▶ _PROBLEM TO WORK ON_:
Reproduce each entry exactly as it reads. Leave the images out.

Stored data
● ● ● ●

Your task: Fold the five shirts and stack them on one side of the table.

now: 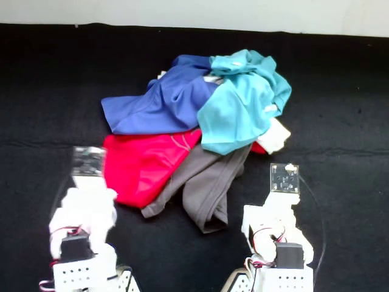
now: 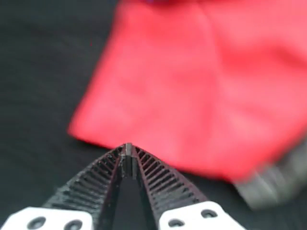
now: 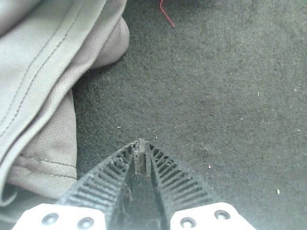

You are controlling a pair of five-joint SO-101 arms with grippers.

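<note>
**A:** Where are the shirts?

**B:** All 5 lie crumpled in 1 heap at the middle of the black counter (image 1: 340, 121). The blue shirt (image 1: 155, 103) is at the far side, and the teal shirt (image 1: 240, 109) lies partly over it and over the others. The red shirt (image 1: 143, 161) spreads toward my left arm, and the grey shirt (image 1: 206, 182) trails out from under the teal one toward the near edge. A bit of the white shirt (image 1: 276, 135) shows beside the teal one.

**A:** And your left hand?

**B:** My left hand (image 2: 127, 148) is closed, its fingertips pressed together with nothing between them. It sits over bare counter, with its tip at the near edge of the red shirt. I cannot tell whether it touches the cloth.

**A:** The right one?

**B:** My right hand (image 3: 140, 143) is closed too and grips nothing. It points at bare counter just beside a folded edge of the grey shirt, apart from it. A short red thread (image 3: 167, 14) lies on the counter farther off.
</note>
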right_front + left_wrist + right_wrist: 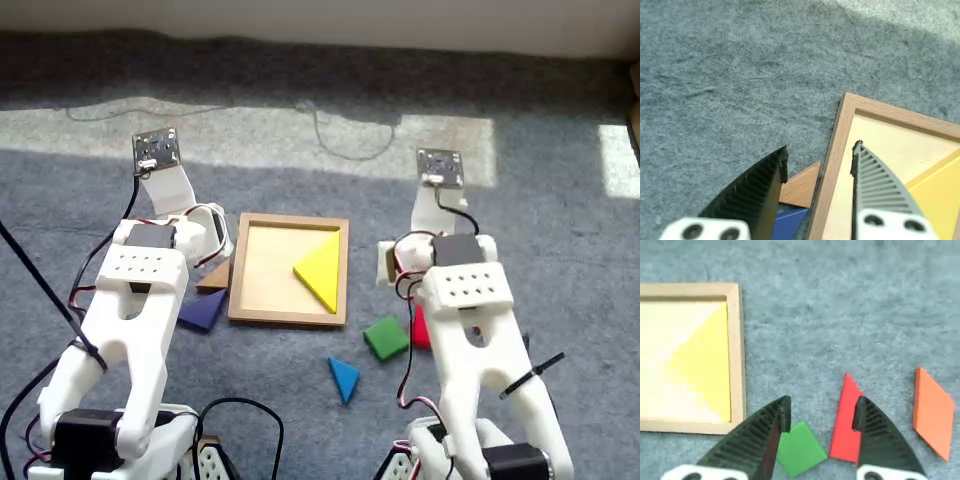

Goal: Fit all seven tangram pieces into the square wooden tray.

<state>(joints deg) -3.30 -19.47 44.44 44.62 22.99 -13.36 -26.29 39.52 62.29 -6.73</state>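
The robot has two white arms side by side. The left arm (130, 300) is stretched forward from its base and bends down at the wrist. The left gripper (820, 149) points down. Its two fingers are spread wide, a black finger (757, 187) and a grey finger (877, 185). The right arm (468, 300) is stretched forward the same way. The right gripper (822, 405) points down too, and its dark fingers are also apart, with a gap between the tips

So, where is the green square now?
In the high view the green square lies on the carpet, just right of the tray, beside the red piece.
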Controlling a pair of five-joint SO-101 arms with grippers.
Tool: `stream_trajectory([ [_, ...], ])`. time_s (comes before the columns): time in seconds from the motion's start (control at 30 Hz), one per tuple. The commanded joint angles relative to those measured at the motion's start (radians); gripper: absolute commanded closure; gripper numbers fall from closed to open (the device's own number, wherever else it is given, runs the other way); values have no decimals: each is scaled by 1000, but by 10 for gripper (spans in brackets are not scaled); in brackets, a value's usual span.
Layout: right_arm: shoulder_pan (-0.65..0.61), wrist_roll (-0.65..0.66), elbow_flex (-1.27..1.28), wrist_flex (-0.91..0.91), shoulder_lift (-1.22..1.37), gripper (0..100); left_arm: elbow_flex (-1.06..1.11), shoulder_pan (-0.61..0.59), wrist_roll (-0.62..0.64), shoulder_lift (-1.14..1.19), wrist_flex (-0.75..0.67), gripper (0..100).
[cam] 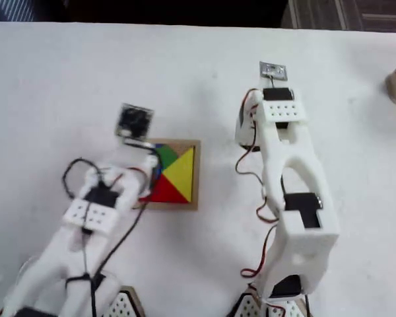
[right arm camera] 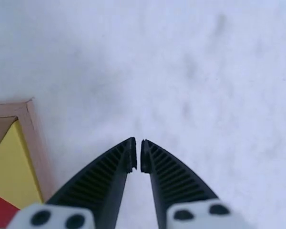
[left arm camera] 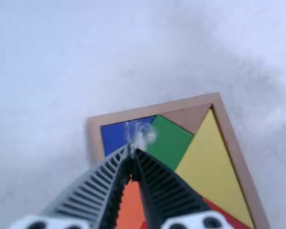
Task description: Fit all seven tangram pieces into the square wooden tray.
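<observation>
We see the left gripper (left arm camera: 132,152) with its jaws pressed together and nothing between them. The tips are poised over the square wooden tray (left arm camera: 152,109), just where the blue piece (left arm camera: 115,135) meets the green piece (left arm camera: 169,143). We judge that the closed jaws serve here as a blunt poker, better suited to nudging a piece flat than to lifting one. Whether the tips touch the wood we cannot tell.

Under the jaws lies the orange piece (left arm camera: 131,207). Beyond the green one, farther from the tips, sit a tan triangle (left arm camera: 190,117), the yellow piece (left arm camera: 209,167) and a sliver of the red piece (left arm camera: 229,219). Six colours show; a seventh may lie hidden beneath the fingers. The pieces look set edge to edge with no gap ahead of the tips, so the task seems close to done.

The right gripper (right arm camera: 137,155) has its jaws drawn nearly together, empty, over the bare table (right arm camera: 205,71), with the tray's rim off to one side and apart — kept out of the way, we think. Open table lies ahead of both pairs of jaws. The raised rim is the one edge to catch on, so lifting clear looks safer than sliding out.
</observation>
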Motion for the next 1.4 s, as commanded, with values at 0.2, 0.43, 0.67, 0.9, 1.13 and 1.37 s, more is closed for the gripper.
stream_trajectory([
  [0.2, -8, 23, 565, -303, -550, 981, 232, -208, -15, -331, 9, 977],
  [0.43, 137, 227, 987, -417, -894, 981, 465, -394, -15, -653, 17, 974],
  [0.67, 248, 443, 1298, -437, -1257, 978, 496, -414, -15, -960, 334, 974],
  [0.9, 154, 537, 1504, -262, -1629, 978, 491, -414, -15, -1185, 704, 973],
  [1.13, 134, 537, 1636, -47, -2017, 978, 491, -414, -12, -1171, 796, 974],
  [1.37, 62, 540, 1763, -101, -2089, 977, 491, -414, -14, -1171, 907, 975],
])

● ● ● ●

▶ _SOLUTION_:
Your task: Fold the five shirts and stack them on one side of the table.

now: 
now: 
now: 

You are controlling a pair of five-joint SO-101 arms with grippers.

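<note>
**A:** Where are the shirts?

**B:** All 5 lie crumpled in 1 heap at the middle of the black counter (image 1: 340, 121). The blue shirt (image 1: 155, 103) is at the far side, and the teal shirt (image 1: 240, 109) lies partly over it and over the others. The red shirt (image 1: 143, 161) spreads toward my left arm, and the grey shirt (image 1: 206, 182) trails out from under the teal one toward the near edge. A bit of the white shirt (image 1: 276, 135) shows beside the teal one.

**A:** And your left hand?

**B:** My left hand (image 2: 127, 148) is closed, its fingertips pressed together with nothing between them. It sits over bare counter, with its tip at the near edge of the red shirt. I cannot tell whether it touches the cloth.

**A:** The right one?

**B:** My right hand (image 3: 140, 143) is closed too and grips nothing. It points at bare counter just beside a folded edge of the grey shirt, apart from it. A short red thread (image 3: 167, 14) lies on the counter farther off.
</note>
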right_front + left_wrist + right_wrist: 

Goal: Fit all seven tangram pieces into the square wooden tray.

<state>(joints deg) -3.30 -19.47 44.44 44.62 22.99 -13.36 -26.29 39.52 62.29 -6.73</state>
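The robot has two white arms side by side. The left arm (130, 300) is stretched forward from its base and bends down at the wrist. The left gripper (820, 149) points down. Its two fingers are spread wide, a black finger (757, 187) and a grey finger (877, 185). The right arm (468, 300) is stretched forward the same way. The right gripper (822, 405) points down too, and its dark fingers are also apart, with a gap between the tips

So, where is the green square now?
In the high view the green square lies on the carpet, just right of the tray, beside the red piece.
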Controlling a pair of five-joint SO-101 arms with grippers.
Tool: `stream_trajectory([ [_, ...], ])`. time_s (comes before the columns): time in seconds from the motion's start (control at 30 Hz), one per tuple. The commanded joint angles relative to those measured at the motion's start (radians); gripper: absolute commanded closure; gripper numbers fall from closed to open (the device's own number, wherever else it is given, runs the other way); values have no decimals: each is scaled by 1000, but by 10 for gripper (spans in brackets are not scaled); in brackets, a value's usual span.
Layout: right_arm: shoulder_pan (-0.65..0.61), wrist_roll (-0.65..0.66), elbow_flex (-1.27..1.28), wrist_flex (-0.91..0.91), shoulder_lift (-1.22..1.37), gripper (0..100); left_arm: elbow_flex (-1.06..1.11), shoulder_pan (-0.61..0.59), wrist_roll (-0.62..0.64), shoulder_lift (-1.14..1.19), wrist_flex (-0.75..0.67), gripper (0..100).
[cam] 
[right arm camera] 
[left arm camera] 
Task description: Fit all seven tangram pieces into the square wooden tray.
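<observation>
We see the left gripper (left arm camera: 132,152) with its jaws pressed together and nothing between them. The tips are poised over the square wooden tray (left arm camera: 152,109), just where the blue piece (left arm camera: 115,135) meets the green piece (left arm camera: 169,143). We judge that the closed jaws serve here as a blunt poker, better suited to nudging a piece flat than to lifting one. Whether the tips touch the wood we cannot tell.

Under the jaws lies the orange piece (left arm camera: 131,207). Beyond the green one, farther from the tips, sit a tan triangle (left arm camera: 190,117), the yellow piece (left arm camera: 209,167) and a sliver of the red piece (left arm camera: 229,219). Six colours show; a seventh may lie hidden beneath the fingers. The pieces look set edge to edge with no gap ahead of the tips, so the task seems close to done.

The right gripper (right arm camera: 137,155) has its jaws drawn nearly together, empty, over the bare table (right arm camera: 205,71), with the tray's rim off to one side and apart — kept out of the way, we think. Open table lies ahead of both pairs of jaws. The raised rim is the one edge to catch on, so lifting clear looks safer than sliding out.
</observation>
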Motion for the next 1.4 s, as commanded, with values at 0.2, 0.43, 0.67, 0.9, 1.13 and 1.37 s, more is closed for the gripper.
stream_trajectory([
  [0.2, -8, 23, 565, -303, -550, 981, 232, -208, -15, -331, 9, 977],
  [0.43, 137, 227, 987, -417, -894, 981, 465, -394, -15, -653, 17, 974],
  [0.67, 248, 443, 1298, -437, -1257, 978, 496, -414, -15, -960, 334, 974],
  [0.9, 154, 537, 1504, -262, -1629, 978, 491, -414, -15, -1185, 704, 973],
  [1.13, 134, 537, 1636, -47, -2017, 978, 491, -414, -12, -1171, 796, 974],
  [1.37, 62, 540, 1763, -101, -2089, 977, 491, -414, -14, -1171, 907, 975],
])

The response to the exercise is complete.